The faerie sat in silence, listening to the beeping of the monitors, watching their screens quietly. Her gaze fixed on one monitor in particular. A jagged line pulsed across the screen, zigzagging up and down. Up and down, each peak a little lower, a little further from the one that had come before. Then, finally, there were no more zigs and no more zags. The line went flat. The machine began to screech, wailing like a banshee in the night.

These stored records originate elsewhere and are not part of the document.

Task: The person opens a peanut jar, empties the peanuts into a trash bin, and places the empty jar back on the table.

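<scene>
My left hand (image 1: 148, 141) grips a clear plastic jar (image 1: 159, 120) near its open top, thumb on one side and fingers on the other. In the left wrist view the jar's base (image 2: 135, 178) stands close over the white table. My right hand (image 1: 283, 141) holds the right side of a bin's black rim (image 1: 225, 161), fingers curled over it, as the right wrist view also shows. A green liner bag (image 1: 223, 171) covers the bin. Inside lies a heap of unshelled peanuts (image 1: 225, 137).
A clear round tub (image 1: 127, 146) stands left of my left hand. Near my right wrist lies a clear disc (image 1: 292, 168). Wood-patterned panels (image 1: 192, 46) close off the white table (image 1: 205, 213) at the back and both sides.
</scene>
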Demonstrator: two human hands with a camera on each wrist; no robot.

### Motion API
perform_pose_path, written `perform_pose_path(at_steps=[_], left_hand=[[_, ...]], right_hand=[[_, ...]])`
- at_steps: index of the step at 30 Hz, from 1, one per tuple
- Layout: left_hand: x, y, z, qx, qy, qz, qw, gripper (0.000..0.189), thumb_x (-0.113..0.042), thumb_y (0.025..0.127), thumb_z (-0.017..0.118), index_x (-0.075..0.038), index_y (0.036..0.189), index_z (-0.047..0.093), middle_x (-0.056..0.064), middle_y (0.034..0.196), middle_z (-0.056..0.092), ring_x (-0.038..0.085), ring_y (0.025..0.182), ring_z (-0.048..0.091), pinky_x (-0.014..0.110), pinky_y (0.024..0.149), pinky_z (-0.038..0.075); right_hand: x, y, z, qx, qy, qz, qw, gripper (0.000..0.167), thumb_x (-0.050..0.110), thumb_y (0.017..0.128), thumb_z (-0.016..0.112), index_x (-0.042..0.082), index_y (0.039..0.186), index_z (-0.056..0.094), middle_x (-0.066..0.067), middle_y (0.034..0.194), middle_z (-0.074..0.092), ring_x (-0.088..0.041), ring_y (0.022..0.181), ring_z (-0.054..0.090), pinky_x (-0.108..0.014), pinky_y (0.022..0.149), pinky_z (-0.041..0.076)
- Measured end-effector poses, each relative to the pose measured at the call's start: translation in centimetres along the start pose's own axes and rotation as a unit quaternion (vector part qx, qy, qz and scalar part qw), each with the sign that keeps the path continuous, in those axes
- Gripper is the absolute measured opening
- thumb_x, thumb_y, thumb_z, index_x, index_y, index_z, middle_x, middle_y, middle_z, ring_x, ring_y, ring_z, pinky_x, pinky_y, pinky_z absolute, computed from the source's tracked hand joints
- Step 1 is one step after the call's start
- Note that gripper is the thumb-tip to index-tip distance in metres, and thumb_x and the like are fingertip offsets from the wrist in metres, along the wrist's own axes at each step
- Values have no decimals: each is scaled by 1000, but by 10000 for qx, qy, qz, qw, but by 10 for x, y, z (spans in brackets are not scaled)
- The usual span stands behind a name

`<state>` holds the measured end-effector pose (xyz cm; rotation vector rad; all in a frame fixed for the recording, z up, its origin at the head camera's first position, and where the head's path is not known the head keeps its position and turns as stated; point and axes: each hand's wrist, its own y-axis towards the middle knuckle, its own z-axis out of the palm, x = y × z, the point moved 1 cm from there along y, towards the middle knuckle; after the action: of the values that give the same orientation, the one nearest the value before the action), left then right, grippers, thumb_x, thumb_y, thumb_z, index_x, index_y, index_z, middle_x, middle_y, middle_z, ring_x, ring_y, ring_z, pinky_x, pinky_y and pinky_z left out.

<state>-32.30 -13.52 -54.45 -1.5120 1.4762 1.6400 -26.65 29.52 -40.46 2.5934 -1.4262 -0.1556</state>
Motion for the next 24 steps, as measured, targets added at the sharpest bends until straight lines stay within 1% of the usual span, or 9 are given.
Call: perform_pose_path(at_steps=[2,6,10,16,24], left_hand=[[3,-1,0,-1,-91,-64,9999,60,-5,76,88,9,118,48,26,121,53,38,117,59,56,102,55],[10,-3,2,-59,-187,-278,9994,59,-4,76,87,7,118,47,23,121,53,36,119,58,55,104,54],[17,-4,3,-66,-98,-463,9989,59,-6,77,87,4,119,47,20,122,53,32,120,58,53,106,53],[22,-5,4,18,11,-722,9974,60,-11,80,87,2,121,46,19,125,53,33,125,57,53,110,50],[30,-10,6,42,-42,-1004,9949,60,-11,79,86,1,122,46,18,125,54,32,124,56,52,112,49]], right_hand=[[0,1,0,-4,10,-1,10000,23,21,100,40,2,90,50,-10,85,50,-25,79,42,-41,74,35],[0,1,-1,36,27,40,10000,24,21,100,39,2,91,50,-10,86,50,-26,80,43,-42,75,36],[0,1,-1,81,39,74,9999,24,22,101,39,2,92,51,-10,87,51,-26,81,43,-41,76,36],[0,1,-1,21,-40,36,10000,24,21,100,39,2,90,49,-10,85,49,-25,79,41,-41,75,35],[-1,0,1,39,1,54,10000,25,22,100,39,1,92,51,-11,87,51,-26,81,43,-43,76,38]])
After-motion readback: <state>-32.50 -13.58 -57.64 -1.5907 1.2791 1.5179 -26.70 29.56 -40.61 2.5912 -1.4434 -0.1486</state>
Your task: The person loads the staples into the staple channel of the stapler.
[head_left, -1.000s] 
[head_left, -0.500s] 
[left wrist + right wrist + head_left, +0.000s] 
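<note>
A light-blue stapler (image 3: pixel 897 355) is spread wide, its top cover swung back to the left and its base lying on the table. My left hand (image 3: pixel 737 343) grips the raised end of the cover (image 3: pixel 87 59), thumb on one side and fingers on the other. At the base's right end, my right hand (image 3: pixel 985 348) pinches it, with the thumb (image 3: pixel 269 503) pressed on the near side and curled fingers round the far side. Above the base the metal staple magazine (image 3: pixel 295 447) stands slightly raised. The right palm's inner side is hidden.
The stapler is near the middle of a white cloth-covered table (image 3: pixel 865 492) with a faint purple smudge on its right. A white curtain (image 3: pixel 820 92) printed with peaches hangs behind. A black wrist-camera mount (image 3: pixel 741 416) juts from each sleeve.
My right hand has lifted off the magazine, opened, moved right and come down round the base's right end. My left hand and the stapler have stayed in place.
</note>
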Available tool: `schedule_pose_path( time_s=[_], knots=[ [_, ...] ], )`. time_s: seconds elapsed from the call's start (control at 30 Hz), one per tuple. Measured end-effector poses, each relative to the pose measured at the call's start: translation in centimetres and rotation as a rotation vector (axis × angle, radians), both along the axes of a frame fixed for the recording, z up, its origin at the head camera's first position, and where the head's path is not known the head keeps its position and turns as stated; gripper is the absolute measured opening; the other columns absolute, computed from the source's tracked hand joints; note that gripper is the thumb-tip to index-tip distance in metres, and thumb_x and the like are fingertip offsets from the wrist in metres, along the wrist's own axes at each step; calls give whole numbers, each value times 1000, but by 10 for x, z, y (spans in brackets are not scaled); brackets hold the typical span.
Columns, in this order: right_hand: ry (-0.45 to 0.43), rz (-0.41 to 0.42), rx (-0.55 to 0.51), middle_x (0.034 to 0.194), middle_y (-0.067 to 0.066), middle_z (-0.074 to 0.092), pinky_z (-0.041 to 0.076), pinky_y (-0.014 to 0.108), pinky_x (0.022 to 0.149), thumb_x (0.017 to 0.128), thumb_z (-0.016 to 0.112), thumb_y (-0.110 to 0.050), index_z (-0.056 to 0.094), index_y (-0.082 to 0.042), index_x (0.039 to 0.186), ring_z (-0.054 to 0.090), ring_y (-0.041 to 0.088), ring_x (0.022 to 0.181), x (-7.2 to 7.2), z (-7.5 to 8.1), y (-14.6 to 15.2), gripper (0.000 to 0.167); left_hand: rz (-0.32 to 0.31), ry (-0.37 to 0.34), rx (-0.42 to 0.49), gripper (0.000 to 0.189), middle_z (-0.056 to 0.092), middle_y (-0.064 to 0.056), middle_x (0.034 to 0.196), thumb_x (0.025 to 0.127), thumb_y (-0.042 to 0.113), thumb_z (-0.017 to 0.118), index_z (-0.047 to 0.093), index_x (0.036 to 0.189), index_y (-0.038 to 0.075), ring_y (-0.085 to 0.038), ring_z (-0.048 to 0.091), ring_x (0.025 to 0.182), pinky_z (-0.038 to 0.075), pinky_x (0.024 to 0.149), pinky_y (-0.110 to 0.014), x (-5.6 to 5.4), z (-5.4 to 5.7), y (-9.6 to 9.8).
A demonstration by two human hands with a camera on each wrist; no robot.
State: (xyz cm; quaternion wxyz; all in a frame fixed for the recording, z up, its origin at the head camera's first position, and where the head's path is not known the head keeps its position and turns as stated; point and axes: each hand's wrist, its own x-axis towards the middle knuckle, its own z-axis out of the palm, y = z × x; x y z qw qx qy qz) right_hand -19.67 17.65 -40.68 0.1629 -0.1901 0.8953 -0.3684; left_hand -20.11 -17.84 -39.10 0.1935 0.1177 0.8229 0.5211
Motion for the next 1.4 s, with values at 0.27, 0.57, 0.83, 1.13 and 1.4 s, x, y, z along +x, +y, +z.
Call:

“You were a very good friend.” The fairy said softly, bending to place a gentle kiss on the old lady’s cheek. Scooping up the silky gray cat, the fairy slipped out the door as the nurses came rushing into the room.
Alas, human memories and lifespans were so short. Each generation forgot a little more and lived a little less than the one that came before, but, this human had never forgotten.
Therefore, she would always be remembered.
Thank you for your time and consideration.